The Northwest Florida Water Management District's Governing Board voted unanimously yesterday to accept an administrative law judge's finding that "it is not in the public interest for Bay County to operate the well field" in the Sand Hill Lakes region.
The Board's decision came after hearing from its legal counsel, opposing lawyers for Bay and Washington counties, and several supporters of the Save Sand Hill Lakes Coalition. About 20 concerned citizens attended the meeting in Havana, with several publicly urging the Board to reject Bay County's consumptive-use permit request.
"We need to stop this [legal dispute] and consider what we're doing with the taxpayers' money," said Board member Joyce Estes just before the panel voted.
The 2-year dispute over the well field stems from Bay County's original proposal to draw up to 30 million gallons of water per day from an area located in northern Bay County on the Washington County line. The area is home to a fragile network of hundreds of karst lakes, some of which now look more like puddles after years of drought. Hundreds of residents in the Sand Hill Lakes region feared Bay's proposed well field would further reduce water levels in lakes and the aquifer as well as in private residential wells.
"This would have been the most disastrous thing that could have happened to the Sand Hills," Coalition member Bill Gunter said of the well field plan minutes after the board voted to accept the judge's recommended order, issued in late July. Over the last few years, Gunter and his wife, Gail, have watched the water recede on Lake Lucas, where they live, 50 feet beyond their 86-foot dock. "Because of usage and drought we have lakes that are virtually dry," he added.

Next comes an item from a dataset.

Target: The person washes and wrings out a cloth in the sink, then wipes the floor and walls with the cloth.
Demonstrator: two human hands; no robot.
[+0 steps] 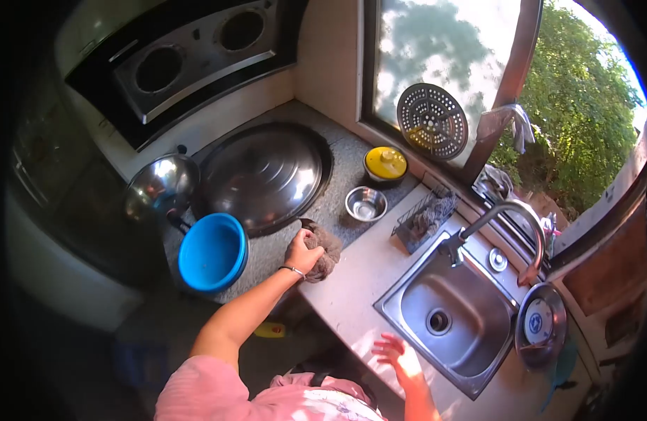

Gunter was relieved that Bay also lost a legal maneuver asking the Board to return the case to the Florida Division of Administrative Hearings for reconsideration. "I literally praise the Lord for the fact that our environment has been protected," he said.
Doug Manson, lead counsel for Northern Trust, one of the petitioners in the lawsuit against Bay County, lauded the Board's decision. "We thank the Governing Board for listening to us and to the citizens who came here today to voice their concerns about the Sand Hill Lakes area," he said. "But," he added, "we are ready to put this divisive issue behind us and foster better relations with Bay County. It is our hope to work with Bay County in the future."
The Coalition to Save Sand Hill Lakes is made up of over 500 Bay and Washington County residents as well as environmental organizations such as the Bay County Audubon Society and Florida Audubon.